* **What to work on**
An exact repeat is needed of the lines from the one with "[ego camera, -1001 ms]" through the last line of the data below. Please omit the pictures.

[Data items]

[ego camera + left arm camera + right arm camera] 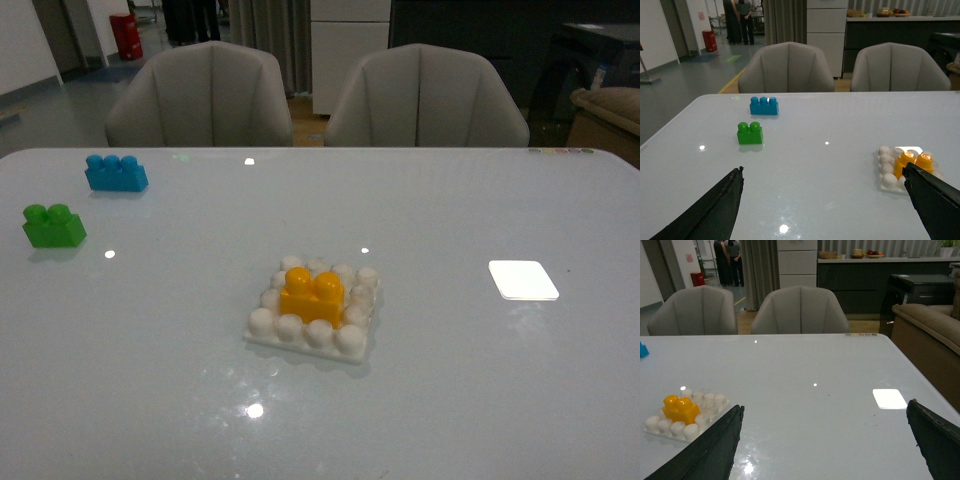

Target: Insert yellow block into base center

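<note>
No arms in my front view. Left end effector seen from its wrist camera: two dark fingers spread wide, nothing between them, held above desk. Right end effector likewise: fingers wide apart, empty, clear of desk. Both level, facing forward.

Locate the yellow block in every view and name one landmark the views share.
Front view: yellow block sits on the base, just below picture centre.
Left wrist view: yellow block at the right edge, beside a dark gripper finger.
Right wrist view: yellow block at lower left.
Shared landmark: the smooth white square; in the left wrist view it barely shows behind the base.
</note>
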Robot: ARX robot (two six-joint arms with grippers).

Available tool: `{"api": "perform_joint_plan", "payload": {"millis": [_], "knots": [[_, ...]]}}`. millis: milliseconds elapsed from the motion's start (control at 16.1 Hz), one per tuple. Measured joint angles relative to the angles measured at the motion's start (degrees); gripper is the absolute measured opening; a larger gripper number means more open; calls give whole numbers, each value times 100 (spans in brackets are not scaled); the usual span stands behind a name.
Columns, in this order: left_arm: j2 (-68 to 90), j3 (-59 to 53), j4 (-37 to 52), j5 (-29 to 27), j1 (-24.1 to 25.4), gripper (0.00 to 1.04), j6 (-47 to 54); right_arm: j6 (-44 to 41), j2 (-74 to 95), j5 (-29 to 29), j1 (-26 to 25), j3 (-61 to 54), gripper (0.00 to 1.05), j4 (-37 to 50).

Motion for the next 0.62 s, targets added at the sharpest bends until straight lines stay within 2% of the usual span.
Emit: {"api": "perform_joint_plan", "payload": {"millis": [621], "knots": [[0, 0, 0, 0, 0, 98, 2, 0, 0, 0, 0, 0, 98, 0]]}}
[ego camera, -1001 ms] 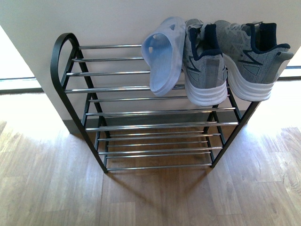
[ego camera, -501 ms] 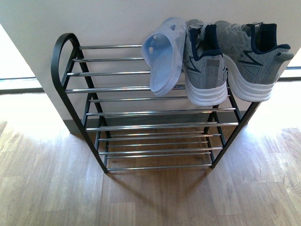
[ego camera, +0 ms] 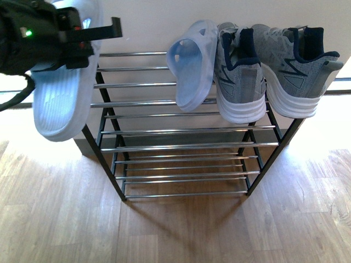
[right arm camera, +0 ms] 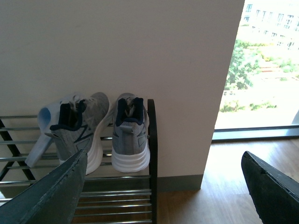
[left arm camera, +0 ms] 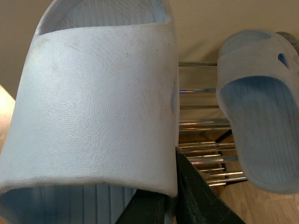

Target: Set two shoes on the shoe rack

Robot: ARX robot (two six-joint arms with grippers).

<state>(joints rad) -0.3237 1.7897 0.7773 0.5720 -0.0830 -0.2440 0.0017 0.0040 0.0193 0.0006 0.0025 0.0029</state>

* **Exercise answer**
[ego camera, -1001 ms] 
[ego camera, -501 ms] 
[ego camera, +0 ms] 
[right arm camera, +0 ms] 
[left arm camera, +0 ms] 

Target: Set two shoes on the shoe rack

Robot: ARX robot (two six-joint arms with grippers).

<state>(joints rad) -0.3237 1.7897 0.7773 0.5720 -0.0830 -0.2440 0.0017 0.0040 0.0193 0.0006 0.0025 0.0029</state>

The work on this exercise is complete.